Seymour B. Durst, a real estate developer, created the Old York Library in the 1960s out of a deep personal interest in New York City history. Durst vigorously pursued his passion over the years, amassing a collection of approximately13,000 books, 20,000 postcards, as well as thousands of photographs, maps, newspaper tearsheets, and other ephemera housed in his 61st St. townhouse.

Upon his death in 1995, the Old York Foundation, established by Mr. Durst and now run by his family, continued the work of cataloging and preserving the Old York Library collection. In Spring 2000, the Old York Foundation donated Seymour Durst's significant collection of New York City books and memorabilia to the CUNY Graduate Center. The foundation also created an endowment to house and maintain the collection at The Graduate Center and to fund educational initiatives that utilize the library's rich historical materials. Soon after the Old York Library's arrival, The Graduate Center's New Media Lab launched Virtual New York (VNY), a new initiative combining the rich resources of the Old York Library with other New York City history projects, including relevant entries from The Encyclopedia of New York City, published by the Yale University Press. The first step in the VNY project is the construction of a Web site that provides digitized materials in a searchable database, drawn from the Old York Library collection and The Encyclopedia of New York City. These materials are also presented in a series of Web exhibits and special presentations. The first VNY exhibit is "DISASTER", which explores the ways human and natural tragedies have shaped and reshaped the city's economy, politics, and citizenry.

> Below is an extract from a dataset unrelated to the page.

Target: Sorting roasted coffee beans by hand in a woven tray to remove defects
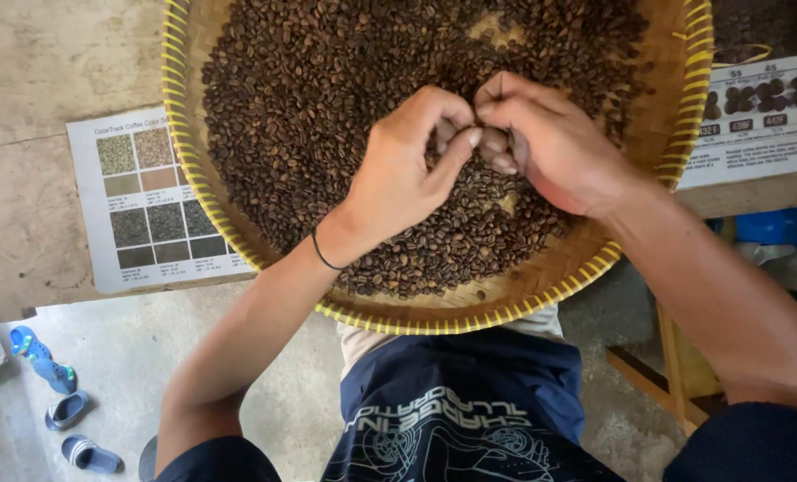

The ultimate goal of Virtual New York is to create a Web portal on New York City history that will be used by scholars, teachers, students and the general public. When it is completed, Virtual New York will function as a site for finding information in accessible, digital formats on the history of the city, and for researchers and scholars of New York City history to communicate easily with one another online.

The Old York Foundation endowment allowed the New Media Lab to fund two Durst Research Scholars, who work closely with Dr. Stephen Brier and Dr. Joshua Brown, Co-Directors of the New Media Lab, in conceptualizing, researching, and producing Virtual New York. The current Durst Research Scholars are Rebecca Amato and Irene Meisel, students in the Ph.D. Program in History. Pennee Bender and Ellen Noonan of the American Social History Project assisted in writing headnotes for "DISASTER".